## TRY IT
Look through the data below for the line with "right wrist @" and the line with "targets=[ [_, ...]", then output those two and all lines in between, exactly as written.

## DATA BLOCK
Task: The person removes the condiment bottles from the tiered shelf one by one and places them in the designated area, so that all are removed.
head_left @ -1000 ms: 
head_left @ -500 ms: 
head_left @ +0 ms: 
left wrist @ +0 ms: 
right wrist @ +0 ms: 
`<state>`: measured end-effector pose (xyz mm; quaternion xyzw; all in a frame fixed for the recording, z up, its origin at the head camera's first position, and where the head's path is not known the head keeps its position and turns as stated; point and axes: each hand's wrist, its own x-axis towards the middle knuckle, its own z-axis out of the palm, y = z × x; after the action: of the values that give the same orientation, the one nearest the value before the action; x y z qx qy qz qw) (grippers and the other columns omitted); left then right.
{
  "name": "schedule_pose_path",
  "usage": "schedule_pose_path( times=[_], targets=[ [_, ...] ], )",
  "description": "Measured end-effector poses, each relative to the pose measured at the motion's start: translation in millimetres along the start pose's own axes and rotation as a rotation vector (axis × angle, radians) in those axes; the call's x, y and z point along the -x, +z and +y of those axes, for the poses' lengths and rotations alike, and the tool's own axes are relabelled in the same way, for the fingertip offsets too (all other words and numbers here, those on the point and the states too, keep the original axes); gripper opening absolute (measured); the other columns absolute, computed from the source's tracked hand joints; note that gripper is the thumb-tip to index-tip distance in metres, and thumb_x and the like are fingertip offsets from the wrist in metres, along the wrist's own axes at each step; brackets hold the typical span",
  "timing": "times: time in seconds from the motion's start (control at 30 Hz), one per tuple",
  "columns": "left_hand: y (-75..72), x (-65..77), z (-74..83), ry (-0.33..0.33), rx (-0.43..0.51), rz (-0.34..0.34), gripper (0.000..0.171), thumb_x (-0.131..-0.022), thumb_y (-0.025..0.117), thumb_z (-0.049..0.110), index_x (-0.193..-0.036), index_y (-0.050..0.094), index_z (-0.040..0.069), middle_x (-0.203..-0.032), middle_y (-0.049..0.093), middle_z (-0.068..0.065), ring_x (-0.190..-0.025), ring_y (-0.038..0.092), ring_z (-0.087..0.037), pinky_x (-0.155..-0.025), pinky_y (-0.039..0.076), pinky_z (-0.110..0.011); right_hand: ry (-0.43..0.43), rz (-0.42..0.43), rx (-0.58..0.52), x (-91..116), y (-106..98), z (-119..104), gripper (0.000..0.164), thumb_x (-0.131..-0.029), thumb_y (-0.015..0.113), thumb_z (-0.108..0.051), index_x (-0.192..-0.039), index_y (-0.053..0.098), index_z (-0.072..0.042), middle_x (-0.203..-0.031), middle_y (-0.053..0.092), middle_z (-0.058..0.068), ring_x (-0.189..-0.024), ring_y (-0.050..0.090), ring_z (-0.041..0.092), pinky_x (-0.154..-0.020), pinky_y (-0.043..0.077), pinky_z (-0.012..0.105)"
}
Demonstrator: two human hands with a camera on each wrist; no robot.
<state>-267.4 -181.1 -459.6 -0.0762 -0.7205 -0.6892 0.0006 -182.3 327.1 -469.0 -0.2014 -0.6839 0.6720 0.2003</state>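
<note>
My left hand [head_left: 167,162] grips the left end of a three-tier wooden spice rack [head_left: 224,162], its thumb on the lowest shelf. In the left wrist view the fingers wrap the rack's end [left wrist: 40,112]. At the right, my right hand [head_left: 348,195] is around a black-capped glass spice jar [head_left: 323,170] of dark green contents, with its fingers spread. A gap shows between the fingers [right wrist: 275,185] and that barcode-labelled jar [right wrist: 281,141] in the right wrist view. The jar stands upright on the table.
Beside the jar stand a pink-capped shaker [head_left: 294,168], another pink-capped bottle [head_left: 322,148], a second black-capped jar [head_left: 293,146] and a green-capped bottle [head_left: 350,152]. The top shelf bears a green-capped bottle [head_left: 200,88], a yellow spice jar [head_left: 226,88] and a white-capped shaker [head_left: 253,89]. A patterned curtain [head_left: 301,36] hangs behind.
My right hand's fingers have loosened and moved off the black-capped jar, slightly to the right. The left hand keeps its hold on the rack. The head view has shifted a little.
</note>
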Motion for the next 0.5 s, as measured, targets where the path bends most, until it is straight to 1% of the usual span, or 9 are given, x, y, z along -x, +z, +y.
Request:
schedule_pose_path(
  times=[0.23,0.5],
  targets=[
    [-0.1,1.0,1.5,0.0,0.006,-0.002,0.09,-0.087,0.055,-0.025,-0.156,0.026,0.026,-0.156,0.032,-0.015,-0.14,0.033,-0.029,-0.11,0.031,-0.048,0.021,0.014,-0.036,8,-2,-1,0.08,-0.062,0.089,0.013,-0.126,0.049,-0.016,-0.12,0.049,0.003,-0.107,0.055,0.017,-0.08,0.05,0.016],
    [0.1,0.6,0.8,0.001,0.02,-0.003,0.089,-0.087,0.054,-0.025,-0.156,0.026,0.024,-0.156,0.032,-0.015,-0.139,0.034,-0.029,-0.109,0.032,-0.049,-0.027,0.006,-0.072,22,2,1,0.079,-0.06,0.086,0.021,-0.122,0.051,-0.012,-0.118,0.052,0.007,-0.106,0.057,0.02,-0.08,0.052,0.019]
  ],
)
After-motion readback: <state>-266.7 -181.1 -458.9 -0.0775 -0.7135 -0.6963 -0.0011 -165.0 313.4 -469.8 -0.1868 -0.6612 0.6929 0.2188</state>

## PROBLEM SOLUTION
right wrist @ +0 ms: 
`<state>`: measured end-effector pose (xyz mm; quaternion xyzw; all in a frame fixed for the recording, z up, its origin at the head camera's first position, and where the head's path is not known the head keeps its position and turns as stated; point and axes: each hand's wrist, its own x-axis towards the middle knuckle, its own z-axis out of the palm, y = z × x; after the action: of the values that give the same orientation, the one nearest the value before the action; x y z qx qy qz qw) (grippers and the other columns omitted); left then right.
{
  "name": "schedule_pose_path",
  "usage": "schedule_pose_path( times=[_], targets=[ [_, ...] ], )",

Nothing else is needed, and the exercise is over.